Gibt es Branchen oder Länder, in denen Sie besonders häufig fündig werden?
Nein, Chancen gibt es eigentlich überall. Wenn Sie unseren Fonds ansehen, werden sie merken, dass wir sehr diversifiziert sind. Entscheidend ist lediglich, dass unsere Kriterien an einen Blue Chip erfüllt und die Aktien unterschätzt werden. Dafür müssen sie sich aber viele Aktien genau anschauen. Bei uns arbeiten rund 70 Aktienanalysten, darunter 45, die Europa abdecken – die mich in meiner Arbeit allesamt sehr unterstützen. Es ist nicht so, dass man da Themen oder eine Branche entdeckt, die noch keinem aufgefallen wären. So leicht ist es nicht.
Wie viele Unternehmen schauen Sie sich denn im Jahr an?

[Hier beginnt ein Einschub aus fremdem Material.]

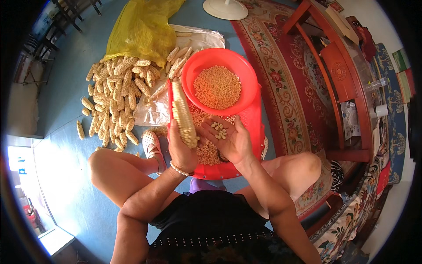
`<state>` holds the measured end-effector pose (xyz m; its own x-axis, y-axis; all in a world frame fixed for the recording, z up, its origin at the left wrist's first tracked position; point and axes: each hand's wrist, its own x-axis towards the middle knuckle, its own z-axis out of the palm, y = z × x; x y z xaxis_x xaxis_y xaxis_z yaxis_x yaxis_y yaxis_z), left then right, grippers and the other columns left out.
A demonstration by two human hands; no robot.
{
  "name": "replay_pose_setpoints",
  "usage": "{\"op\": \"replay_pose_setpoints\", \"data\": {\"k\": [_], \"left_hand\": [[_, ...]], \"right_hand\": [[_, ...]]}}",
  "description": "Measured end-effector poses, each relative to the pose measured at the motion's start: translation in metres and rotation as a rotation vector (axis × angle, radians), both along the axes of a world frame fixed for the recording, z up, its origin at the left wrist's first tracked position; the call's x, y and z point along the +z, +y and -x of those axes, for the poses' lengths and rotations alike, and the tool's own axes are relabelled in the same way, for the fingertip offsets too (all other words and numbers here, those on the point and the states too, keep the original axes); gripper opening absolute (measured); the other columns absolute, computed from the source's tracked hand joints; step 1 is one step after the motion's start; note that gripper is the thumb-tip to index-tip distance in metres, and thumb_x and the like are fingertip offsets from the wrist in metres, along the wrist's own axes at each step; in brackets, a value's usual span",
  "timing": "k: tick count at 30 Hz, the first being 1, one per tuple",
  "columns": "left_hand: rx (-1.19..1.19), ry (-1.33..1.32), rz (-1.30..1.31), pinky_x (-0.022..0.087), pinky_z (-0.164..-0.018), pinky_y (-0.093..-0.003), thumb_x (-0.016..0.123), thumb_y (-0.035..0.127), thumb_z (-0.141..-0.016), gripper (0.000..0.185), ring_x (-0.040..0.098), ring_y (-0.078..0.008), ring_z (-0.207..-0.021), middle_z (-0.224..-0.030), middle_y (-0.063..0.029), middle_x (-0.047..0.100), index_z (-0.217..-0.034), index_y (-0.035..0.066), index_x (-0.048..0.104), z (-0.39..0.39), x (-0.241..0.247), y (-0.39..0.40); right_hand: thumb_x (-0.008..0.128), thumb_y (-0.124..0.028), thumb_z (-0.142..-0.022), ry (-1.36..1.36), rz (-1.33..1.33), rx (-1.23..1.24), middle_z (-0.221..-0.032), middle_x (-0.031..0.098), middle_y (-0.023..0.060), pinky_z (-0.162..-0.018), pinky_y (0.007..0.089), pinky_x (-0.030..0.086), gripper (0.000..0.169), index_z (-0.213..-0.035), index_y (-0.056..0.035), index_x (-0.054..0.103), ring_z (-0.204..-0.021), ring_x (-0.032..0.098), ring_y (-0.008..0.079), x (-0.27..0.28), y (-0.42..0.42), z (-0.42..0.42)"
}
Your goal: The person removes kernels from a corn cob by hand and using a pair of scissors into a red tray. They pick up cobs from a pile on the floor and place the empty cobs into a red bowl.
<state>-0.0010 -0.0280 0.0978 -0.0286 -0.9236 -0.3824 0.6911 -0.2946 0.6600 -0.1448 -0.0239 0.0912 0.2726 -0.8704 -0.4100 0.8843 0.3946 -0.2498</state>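
My left hand (183, 151) grips a partly shelled corn cob (180, 112), which points away from me. Kernels still cover much of its near half, while the far end looks bare. My right hand (232, 140) is palm up with its fingers spread, and several loose corn kernels (219, 130) rest on it. Both hands are above a red plastic tray (249, 122) strewn with shelled kernels (208, 155). At the tray's far side stands a round red basin (188, 71) that holds a heap of kernels (217, 86).
Dried corn cobs (113, 99) lie piled on the blue floor at left, spilling from a yellow mesh sack (141, 29). Bare cobs (178, 61) lie on a white plastic sheet (151, 112). A patterned red rug (277, 76) and wooden table (349, 99) are at right.
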Motion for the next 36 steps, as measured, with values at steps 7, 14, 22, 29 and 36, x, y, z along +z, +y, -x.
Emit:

Ich habe ungefähr drei Einzelgespräche am Tag, die zwei Drittel meiner Arbeitszeit beanspruchen. Die Unternehmen, die ich im Fonds habe, sehe ich viermal jährlich. Insgesamt sind das fast 700 Gespräche im Jahr, die ich führe. Ich muss ungefähr sieben verschiedene Unternehmen treffen, um daraus eine neue Investmentidee zu generieren, die ins Portfolio wandert. Das ist viel, aber entspricht unserem hohen Anspruch. Es ist geradezu ein Luxus, den wir uns mit diesem Aufwand gönnen.
Haben Sie noch eine Prognose für Anleger?
Grundsätzlich bin ich verhalten optimistisch. Wir sehen eine Bodenbildung. Aber es gibt noch eine ganze Menge Unternehmen, die pro Jahr rund 15 Prozent wachsen. Ich rechne insgesamt mit steigenden Kursen.